Wellbeing (23.6): This whole Psalm is beautiful and boosting and this last part as well. “Surely goodness and mercy shall follow me all the days of my life.” Even when I must walk through the valley dark-as-death, his goodness and his chesed (his steadfast love and mercy) follow me. That Hebrew word for “follow” is more aggressive than the English makes it sound. It means something like this: His goodness and mercy follow me like a hound dog hot on the trail; they follow me to be with me and overtake me! Our Good Shepherd sends his sheepdogs, Tov and Chesed**, Goodness and Mercy, to herd us, keep at our sides, steer us and shield us; not once, not twice, not thrice, but “all the days of my life”! And so we end up in the delightful destination at the end of v.6. The Good Shepherd will walk me through all of the insecurity and unrest and will not lose me. He will walk me through and bring me in to dwell in his house, to be with him for “length of days” or forever. And isn’t that the promise Paul hammers home in Romans 8?!

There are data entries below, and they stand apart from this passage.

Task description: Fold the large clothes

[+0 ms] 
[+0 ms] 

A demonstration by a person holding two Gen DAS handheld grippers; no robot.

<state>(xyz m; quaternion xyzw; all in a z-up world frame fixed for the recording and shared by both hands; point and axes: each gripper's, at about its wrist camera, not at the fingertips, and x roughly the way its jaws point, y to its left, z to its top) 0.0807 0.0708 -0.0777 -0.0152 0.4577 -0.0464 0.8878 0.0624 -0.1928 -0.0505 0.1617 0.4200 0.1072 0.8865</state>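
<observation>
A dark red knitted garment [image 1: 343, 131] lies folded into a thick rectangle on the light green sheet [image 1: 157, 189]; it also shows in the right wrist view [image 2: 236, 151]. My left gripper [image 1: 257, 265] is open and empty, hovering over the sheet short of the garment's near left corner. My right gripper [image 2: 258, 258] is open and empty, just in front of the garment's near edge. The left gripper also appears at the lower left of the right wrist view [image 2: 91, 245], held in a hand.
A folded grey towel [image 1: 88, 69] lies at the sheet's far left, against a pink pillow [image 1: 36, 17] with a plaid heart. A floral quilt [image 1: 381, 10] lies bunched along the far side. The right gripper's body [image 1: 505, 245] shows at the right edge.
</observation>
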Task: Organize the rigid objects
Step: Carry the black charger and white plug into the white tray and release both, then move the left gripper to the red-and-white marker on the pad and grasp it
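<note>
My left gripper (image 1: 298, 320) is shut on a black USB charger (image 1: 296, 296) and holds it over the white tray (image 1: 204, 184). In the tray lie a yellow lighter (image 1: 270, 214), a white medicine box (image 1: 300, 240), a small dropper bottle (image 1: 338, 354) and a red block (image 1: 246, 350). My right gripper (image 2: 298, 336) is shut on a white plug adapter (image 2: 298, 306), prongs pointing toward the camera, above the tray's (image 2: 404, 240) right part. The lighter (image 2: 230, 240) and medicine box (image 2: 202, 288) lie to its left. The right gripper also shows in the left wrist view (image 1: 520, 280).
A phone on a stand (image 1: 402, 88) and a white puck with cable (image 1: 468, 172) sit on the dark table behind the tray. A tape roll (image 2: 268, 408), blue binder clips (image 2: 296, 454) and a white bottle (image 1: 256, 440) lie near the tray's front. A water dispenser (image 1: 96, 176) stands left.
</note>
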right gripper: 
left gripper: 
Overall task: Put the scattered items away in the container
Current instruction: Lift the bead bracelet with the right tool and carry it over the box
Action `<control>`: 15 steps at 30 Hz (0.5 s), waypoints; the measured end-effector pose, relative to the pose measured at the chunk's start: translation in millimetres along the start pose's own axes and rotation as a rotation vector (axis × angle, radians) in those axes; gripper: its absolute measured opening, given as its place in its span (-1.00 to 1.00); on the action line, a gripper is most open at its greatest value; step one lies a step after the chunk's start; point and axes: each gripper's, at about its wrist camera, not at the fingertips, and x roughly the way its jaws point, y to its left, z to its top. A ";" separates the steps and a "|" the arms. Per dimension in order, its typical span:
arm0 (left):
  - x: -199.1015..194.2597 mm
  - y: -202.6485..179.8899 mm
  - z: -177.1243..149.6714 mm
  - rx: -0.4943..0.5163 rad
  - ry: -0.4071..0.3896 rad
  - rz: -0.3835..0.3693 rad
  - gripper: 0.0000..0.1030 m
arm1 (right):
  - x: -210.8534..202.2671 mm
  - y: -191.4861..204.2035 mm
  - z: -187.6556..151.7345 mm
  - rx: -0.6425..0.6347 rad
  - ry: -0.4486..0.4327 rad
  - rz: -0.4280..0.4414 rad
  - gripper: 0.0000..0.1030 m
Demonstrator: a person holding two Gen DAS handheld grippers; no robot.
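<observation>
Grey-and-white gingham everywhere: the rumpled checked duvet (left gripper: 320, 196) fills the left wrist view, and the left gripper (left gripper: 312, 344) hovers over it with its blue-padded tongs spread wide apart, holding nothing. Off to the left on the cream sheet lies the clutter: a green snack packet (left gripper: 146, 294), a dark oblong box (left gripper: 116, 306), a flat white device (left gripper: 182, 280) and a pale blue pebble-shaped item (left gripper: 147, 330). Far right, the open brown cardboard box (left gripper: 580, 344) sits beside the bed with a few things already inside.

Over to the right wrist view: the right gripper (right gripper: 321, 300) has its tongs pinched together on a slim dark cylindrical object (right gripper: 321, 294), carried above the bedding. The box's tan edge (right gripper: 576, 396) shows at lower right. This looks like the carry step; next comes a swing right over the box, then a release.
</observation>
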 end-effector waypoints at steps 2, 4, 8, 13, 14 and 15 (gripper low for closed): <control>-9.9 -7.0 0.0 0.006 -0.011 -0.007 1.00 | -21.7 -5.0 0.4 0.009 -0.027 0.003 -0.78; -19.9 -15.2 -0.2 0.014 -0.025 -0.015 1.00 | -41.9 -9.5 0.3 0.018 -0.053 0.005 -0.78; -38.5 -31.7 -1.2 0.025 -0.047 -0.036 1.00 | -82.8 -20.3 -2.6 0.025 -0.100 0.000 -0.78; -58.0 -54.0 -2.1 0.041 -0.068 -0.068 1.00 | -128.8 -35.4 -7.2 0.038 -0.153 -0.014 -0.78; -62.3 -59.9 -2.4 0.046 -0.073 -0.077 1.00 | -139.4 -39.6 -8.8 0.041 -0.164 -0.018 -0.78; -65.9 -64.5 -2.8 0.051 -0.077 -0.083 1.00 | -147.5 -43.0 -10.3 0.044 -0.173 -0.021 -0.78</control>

Thanks be to you, our Lord Jesus Christ, for all the benefits which you have won for us, for all the pains and insults which you have borne for us. O Most merciful Redeemer, Friend and Brother, may we know you more clearly, love you more dearly, and follow you more nearly, day by day. Amen (Richard of Chichester, 13th Century).

**After I presented this at the Oklahoma State Capitol, one of the women came to me and excitedly recounted how when she went to Ireland they ran across a shepherd, and he had 2 sheepdogs that were named "goodness" and "mercy".